Scalability, cloud support and and fast access #38

nilsolav · 2020-03-20T09:18:48Z

There is a growing need in the community to support fast access to large volumes of sonar data, including interpretation (labels or annotations). Parallell processing, cloud computing and the use of deep learning frameworks like Pytorch or Keras/tensorflow need an efficient data model in the back end.

hmoustahfid-NOAA · 2020-03-20T13:49:20Z

High Throughput processing (job scheduler) with auto-scaling +S3+ZARR;
This method is applied to satellite data (netcdf, h5, bufr) processing before, object storage in bucket or blob storage on a container is the cheapest and scalable storage options;
the same idea from pangeo https://pangeo.io/data.html

also dask/xarray/zarr
Relies on a json files to record attributes/shape of the dataset that you can also interact with outside using the library itself.

see example of zarr datastore attached from a small test.
range_angle_40107_0_260000.zarr.zip

hmoustahfid-NOAA · 2020-03-20T13:55:03Z

Parallel HTTP 'range-requests' (https://developer.mozilla.org/en-US/docs/Web/HTTP/Range_requests) with netCDF files stored on cloud object stores offers the same performance as using pre-chunked formats like zarr.

This works by requesting individual slices of bytes in a netCDF file, which are similar to a 'chunk' of a netCDF file in zarr. There's some overhead involved to make that happen, but apparently if you can do that you might be able to still use netCDF.

nilsolav · 2020-03-20T14:01:15Z

Keep in mind that the "raw" output from sonars are not tensors. They are usually not aligned in frequency and time, pings may drop out and the range vector may differ between frequencies. This was the rationale for suggesting the Gridded group, and perhaps that is a candidate for the more efficent N-d array methods? We used memory maps in python and that worked, but I would really like to see something that is platform/language independent.

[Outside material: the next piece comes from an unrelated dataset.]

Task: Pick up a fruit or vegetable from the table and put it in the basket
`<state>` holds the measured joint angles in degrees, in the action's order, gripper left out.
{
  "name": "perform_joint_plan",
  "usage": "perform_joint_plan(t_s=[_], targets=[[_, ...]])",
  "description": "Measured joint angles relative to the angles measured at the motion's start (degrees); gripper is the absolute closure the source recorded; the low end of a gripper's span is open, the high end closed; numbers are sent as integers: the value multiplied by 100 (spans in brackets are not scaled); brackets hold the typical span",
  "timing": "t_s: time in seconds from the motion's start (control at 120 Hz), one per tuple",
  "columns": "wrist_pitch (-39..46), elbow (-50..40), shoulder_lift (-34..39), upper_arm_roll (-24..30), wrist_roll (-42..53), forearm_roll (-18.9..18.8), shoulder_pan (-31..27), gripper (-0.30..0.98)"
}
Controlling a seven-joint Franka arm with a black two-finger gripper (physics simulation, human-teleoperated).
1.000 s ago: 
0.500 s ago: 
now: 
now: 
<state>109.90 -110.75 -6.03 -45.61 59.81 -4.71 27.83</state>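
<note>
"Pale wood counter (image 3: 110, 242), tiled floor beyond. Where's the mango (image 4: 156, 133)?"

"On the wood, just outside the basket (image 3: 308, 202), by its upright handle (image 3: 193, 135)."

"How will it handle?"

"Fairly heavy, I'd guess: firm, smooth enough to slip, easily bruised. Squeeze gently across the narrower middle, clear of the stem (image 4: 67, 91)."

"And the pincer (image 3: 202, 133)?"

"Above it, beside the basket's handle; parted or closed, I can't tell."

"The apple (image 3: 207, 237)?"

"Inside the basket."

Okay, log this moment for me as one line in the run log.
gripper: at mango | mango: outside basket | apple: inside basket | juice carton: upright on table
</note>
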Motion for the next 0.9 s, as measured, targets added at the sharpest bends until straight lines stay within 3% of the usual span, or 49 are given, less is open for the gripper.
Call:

sdehalleux · 2020-03-20T16:58:25Z

Data standards - Scalability consideration (Saildrone perspective)

Data standards for labeled acoustic data need to be able to support efficient computation in the cloud as the number of files and the volume of data scales exponentially.
A repository of netCDF files would not enable this. Based on Saildrone's cloud-centric experience, the considerations below, need to be taken into account to ensure data standards support exponential growth of acoustic data,with considerations for access speed, computational efficiency and storage volume / costs.

The Problem set

Input and outputs are tensors.
Data are larger than a memory.
Computation can be parallelized.
I/O is a bottleneck.
Data are compressible.
Speed matters.
Cost matters
Data mean different things to different users(unit & resolution)

Solution space to explore

Scalable cloud storage solution (eg AWS S3)
File format (eg. Parquet + NetCDF)
Compression - (eg. HDF5 + Parquet)
Metadata (eg. Netcdf + Metadata Service)
Checked, parallel tensor computing framework - (eg. Dask or Spark).
Chunked, parallel tensor storage library (eg Zarr)
Upload / Download / Process / POC (eg Jupyter notebook)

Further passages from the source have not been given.